パンデミックインフルエンザワクチンの初期臨床試験後、ファイザー/バイオエヌテックは、ヒトにおける免疫原性は第一世代の分子アジュバントを用いた動物モデルよりも弱かったが、現在はヒトにおける最も効果的な免疫シグナル伝達経路の解明に焦点を当てていると述べた。現在進行中の研究では、ヒトにおいて強力で持続性のある免疫を提供するために、mRNAワクチンのデリバリーと安定性を最適化することにも焦点が当てられる予定である。
mRNAワクチンの成功は、治療開発における新たなフロンティアを開いた。mRNAの命令を細胞に送達する能力は、治療タンパク質の産生を作用部位に直接導入することにより、広範な疾患を治療する可能性を秘めている。ここでは、mRNA治療薬が医療にどのような革命をもたらすかを紹介する:
mRNA治療薬の可能性は大きいが、いくつかの課題に対処する必要がある。第一は送達で、mRNA分子は壊れやすいため、体内の細胞内に送達する安全で効率的な方法を見つけることが重要である。現在、mRNA分子を包み込んで保護する脂質ナノ粒子が存在するが、より優れたターゲティングと安定性を得るために改良することが可能である。さらに、mRNAの製造は短時間で可能だが、それを使って何をすべきかを調べたりテストしたりするには、依然としてコストがかかる。この新しいmRNA技術を世界的に利用しやすくするためには、さらなる研究開発が必要である。
このようなスピードでのmRNA技術の進歩は、個別化医療のあるべき姿を垣間見せてくれる。このようなカスタマイズされたmRNAワクチンや治療薬は、病気の予防や治療の未来となる可能性がある。この分野の研究が進み、投与方法が完成し、安全性への懸念が払拭され、新たな用途が特定されるにつれ、mRNAは、より予防的な健康管理モデルを可能にすることで、我々が知っているヘルスケアに革命を起こす能力を持つという未来が有望視され続けている。

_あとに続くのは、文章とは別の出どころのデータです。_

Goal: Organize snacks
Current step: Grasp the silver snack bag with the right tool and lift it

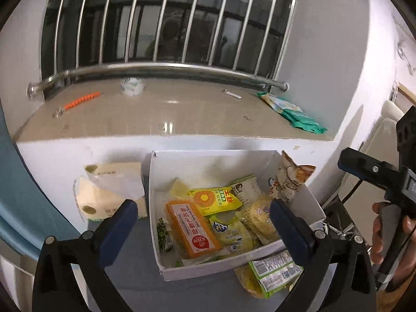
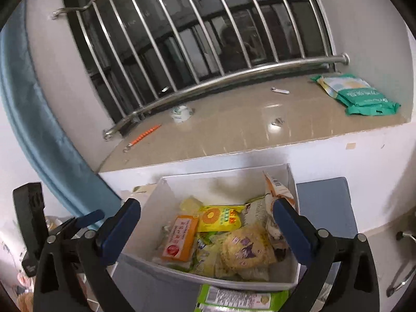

mRNA技術は、医療における革命的な力として登場した。私たち自身の細胞の力を利用して病気と闘うタンパク質を産生するmRNAワクチンは、安全で適応性が高く、迅速な予防接種のアプローチを提供する。しかし、その可能性はワクチンだけにとどまらない。mRNA治療薬は、遺伝性疾患から癌に至るまで、膨大な疾患の治療に有望である。送達やコストなどの課題は残るものの、現在進行中の研究によって、この強力なツールは急速に洗練されつつある。医療の未来は、mRNAがより個別化された予防医療への道を開くことで、これまで以上に明るいものになりそうだ。